The pro-U.S. puppet governments of South Vietnam, Thailand and the Philippines were also responsible for such atrocities committed against women.
THE ALIBI
The age-old alibi of “men will be men” is heard from various directions, as well as “there were laws against prostitution, so what happened was not our doing or it couldn’t have been stopped.” Some would say that the women and families were “voluntarily” doing this; others would claim they were “helping these poor girls out with a few dollars.”
On January 25, 1972, the New York Times ran an article with the headline “U.S. Now Admitting Prostitutes To Some of Its Vietnam Bases,” which stated that even though there were concerns about narcotics being smuggled into the bases, “many said they supported the practice to keep peace within the increasingly disgruntled ranks of Americans still left in Vietnam.”

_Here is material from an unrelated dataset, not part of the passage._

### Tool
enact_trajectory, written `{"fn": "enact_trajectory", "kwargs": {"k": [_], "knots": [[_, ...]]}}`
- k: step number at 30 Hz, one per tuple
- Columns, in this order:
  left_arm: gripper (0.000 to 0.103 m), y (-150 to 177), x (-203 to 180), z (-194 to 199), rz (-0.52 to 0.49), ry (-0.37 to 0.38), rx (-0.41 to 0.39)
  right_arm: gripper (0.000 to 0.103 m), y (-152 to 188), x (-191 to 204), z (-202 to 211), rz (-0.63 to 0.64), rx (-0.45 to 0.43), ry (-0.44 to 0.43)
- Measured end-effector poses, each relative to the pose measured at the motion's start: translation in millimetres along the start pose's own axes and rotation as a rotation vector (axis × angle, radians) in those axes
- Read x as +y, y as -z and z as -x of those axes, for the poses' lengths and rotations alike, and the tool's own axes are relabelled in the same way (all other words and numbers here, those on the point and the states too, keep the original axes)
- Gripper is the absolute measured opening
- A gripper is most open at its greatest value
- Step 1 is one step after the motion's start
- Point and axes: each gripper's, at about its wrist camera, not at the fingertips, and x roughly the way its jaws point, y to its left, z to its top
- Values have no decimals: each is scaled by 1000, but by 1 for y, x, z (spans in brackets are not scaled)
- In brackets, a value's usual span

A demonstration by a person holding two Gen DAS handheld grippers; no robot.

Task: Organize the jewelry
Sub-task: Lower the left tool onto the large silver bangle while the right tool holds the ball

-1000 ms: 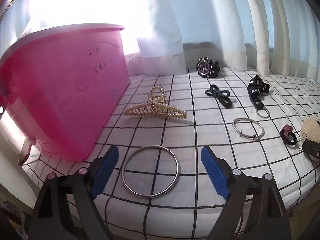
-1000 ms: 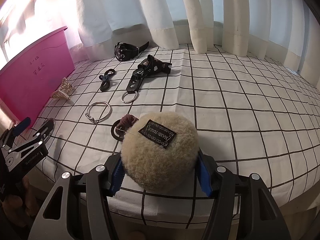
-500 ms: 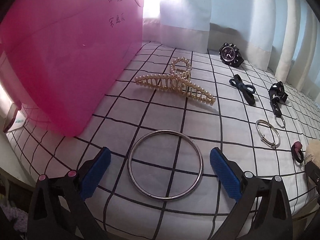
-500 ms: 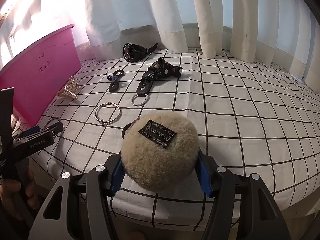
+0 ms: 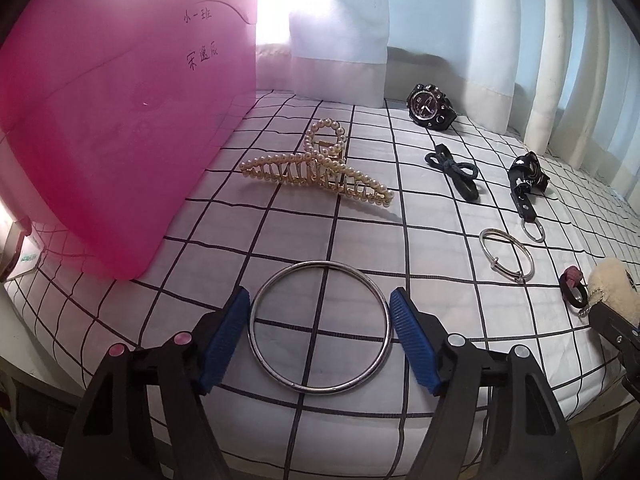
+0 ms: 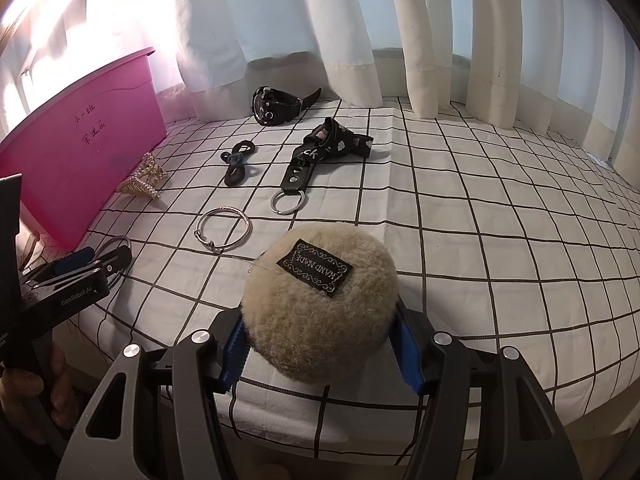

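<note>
A large silver bangle lies flat on the checked cloth near its front edge. My left gripper straddles it. The blue pads stand just outside the bangle's rim on both sides, and the jaws are closing with the bangle between them. My right gripper is shut on a fluffy beige pompom with a black label, held just above the cloth. To the left stands a pink bin. In the right wrist view the left gripper shows at the left edge, held by a hand.
On the cloth lie a pearl hair claw, a black watch, a dark bow hair tie, a black key strap with a ring, a small silver bracelet and a dark hair ring. White curtains hang behind.
My left gripper has come forward and turned over the bangle, and its jaws have narrowed from wide apart to just outside the rim. The right gripper keeps the pompom, nearly still.
</note>
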Motion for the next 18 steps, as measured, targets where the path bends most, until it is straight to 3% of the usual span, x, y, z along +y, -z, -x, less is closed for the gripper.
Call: {"fn": "enact_trajectory", "kwargs": {"k": [18], "knots": [[70, -24, -12, 24, -19, 45, -65, 59, -17, -3, 21, -6, -52, 10]]}}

This dangerous way of thinking continued well into the years that followed the war. One of the biggest cases in relation to this was when, in 1995, three U.S. servicemen pled guilty to having rented a van and abducting a 12-year-old girl in Okinawa, Japan, and then raping her. U.S. Navy Admiral Richard C. Macke, when asked about the incident, replied, “I think it was absolutely stupid, I’ve said several times. For the price they paid to rent the car, they could have had the girl.”
THE REAL MOTIVE
The establishment of military brothels, sex education and hiring of prostitutes for U.S. military personnel were all ways for the U.S. military and government to “keep morale high” in order to continue carrying out the U.S. atrocities against the Vietnamese people. A 1966 Time magazine article, “Disneyland East,” explained that the An Khe brothel, a 25-acre complex nicknamed “Disneyland” by soldiers, was owned by Vietnamese, but U.S. military police “patrol[ed] the compound and check[ed] the pass of each GI entering.”
Mass murder in the jungle by day, sexual Disneyland by night. The open secret that women and their bodies were seen as the “spoils” of war boosted recruitment for the U.S. military. Think about what this tells you about the oppressive social relations that this army embodies and enforces.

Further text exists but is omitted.